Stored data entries
::::
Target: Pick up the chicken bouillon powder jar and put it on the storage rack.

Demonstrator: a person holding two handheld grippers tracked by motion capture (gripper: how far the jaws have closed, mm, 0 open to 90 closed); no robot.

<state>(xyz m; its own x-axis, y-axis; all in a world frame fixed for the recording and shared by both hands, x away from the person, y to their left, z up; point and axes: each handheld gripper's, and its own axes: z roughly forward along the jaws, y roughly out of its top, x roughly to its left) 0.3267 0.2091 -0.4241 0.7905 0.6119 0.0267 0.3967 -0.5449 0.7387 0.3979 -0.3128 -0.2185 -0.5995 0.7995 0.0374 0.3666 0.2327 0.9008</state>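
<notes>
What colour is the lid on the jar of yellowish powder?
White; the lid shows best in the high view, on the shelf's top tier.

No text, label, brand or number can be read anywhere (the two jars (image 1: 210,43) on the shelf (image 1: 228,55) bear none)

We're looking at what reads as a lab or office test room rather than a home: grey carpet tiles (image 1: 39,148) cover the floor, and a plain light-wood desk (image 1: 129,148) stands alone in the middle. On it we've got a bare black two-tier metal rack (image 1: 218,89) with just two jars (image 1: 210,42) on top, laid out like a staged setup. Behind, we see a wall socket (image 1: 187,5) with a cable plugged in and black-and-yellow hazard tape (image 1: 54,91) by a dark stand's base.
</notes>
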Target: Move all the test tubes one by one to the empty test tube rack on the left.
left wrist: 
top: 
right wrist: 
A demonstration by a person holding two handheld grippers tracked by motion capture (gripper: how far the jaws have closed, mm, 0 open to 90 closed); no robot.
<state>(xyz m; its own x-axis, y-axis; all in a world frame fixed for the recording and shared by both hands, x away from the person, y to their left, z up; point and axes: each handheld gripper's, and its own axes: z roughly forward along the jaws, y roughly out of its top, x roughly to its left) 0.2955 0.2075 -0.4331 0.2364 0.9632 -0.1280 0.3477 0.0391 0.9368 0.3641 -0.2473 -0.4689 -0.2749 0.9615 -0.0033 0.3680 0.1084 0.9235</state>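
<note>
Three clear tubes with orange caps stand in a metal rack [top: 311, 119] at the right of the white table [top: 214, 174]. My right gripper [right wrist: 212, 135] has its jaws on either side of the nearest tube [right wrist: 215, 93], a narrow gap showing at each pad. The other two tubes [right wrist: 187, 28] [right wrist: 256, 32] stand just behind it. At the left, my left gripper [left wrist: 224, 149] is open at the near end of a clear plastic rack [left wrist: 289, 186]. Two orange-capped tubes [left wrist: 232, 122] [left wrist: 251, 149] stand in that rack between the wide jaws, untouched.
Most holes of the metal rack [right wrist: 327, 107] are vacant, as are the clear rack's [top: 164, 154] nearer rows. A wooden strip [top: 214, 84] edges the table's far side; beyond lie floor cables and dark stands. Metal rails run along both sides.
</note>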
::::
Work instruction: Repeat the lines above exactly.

Answer space:
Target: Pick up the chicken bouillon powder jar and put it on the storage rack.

Demonstrator: a person holding two handheld grippers tracked by motion capture (gripper: how far the jaws have closed, mm, 0 open to 90 closed); no robot.

<state>(xyz m; its own x-axis, y-axis; all in a world frame fixed for the recording and shared by both hands, x away from the person, y to their left, z up; point and axes: each handheld gripper's, and its own axes: z roughly forward along the jaws, y roughly out of its top, x roughly to its left) 0.3267 0.2091 -0.4241 0.7905 0.6119 0.0267 0.3967 -0.5449 0.7387 0.3979 -0.3128 -0.2185 -0.5995 0.7995 0.0374 0.3666 0.2327 0.9008</state>
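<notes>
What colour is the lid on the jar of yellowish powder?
White; the lid shows best in the high view, on the shelf's top tier.

No text, label, brand or number can be read anywhere (the two jars (image 1: 210,43) on the shelf (image 1: 228,55) bear none)

We're looking at what reads as a lab or office test room rather than a home: grey carpet tiles (image 1: 39,148) cover the floor, and a plain light-wood desk (image 1: 129,148) stands alone in the middle. On it we've got a bare black two-tier metal rack (image 1: 218,89) with just two jars (image 1: 210,42) on top, laid out like a staged setup. Behind, we see a wall socket (image 1: 187,5) with a cable plugged in and black-and-yellow hazard tape (image 1: 54,91) by a dark stand's base.
</notes>
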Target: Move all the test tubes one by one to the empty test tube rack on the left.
left wrist: 
top: 
right wrist: 
A demonstration by a person holding two handheld grippers tracked by motion capture (gripper: how far the jaws have closed, mm, 0 open to 90 closed); no robot.
<state>(xyz m; its own x-axis, y-axis; all in a world frame fixed for the recording and shared by both hands, x away from the person, y to their left, z up; point and axes: each handheld gripper's, and its own axes: z roughly forward along the jaws, y roughly out of its top, x roughly to its left) 0.2955 0.2075 -0.4331 0.2364 0.9632 -0.1280 0.3477 0.0391 0.9368 0.3641 -0.2473 -0.4689 -0.2749 0.9615 -0.0033 0.3680 0.1084 0.9235</state>
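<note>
Three clear tubes with orange caps stand in a metal rack [top: 311, 119] at the right of the white table [top: 214, 174]. My right gripper [right wrist: 212, 135] has its jaws on either side of the nearest tube [right wrist: 215, 93], a narrow gap showing at each pad. The other two tubes [right wrist: 187, 28] [right wrist: 256, 32] stand just behind it. At the left, my left gripper [left wrist: 224, 149] is open at the near end of a clear plastic rack [left wrist: 289, 186]. Two orange-capped tubes [left wrist: 232, 122] [left wrist: 251, 149] stand in that rack between the wide jaws, untouched.
Most holes of the metal rack [right wrist: 327, 107] are vacant, as are the clear rack's [top: 164, 154] nearer rows. A wooden strip [top: 214, 84] edges the table's far side; beyond lie floor cables and dark stands. Metal rails run along both sides.
</note>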

Nothing else is needed for the answer.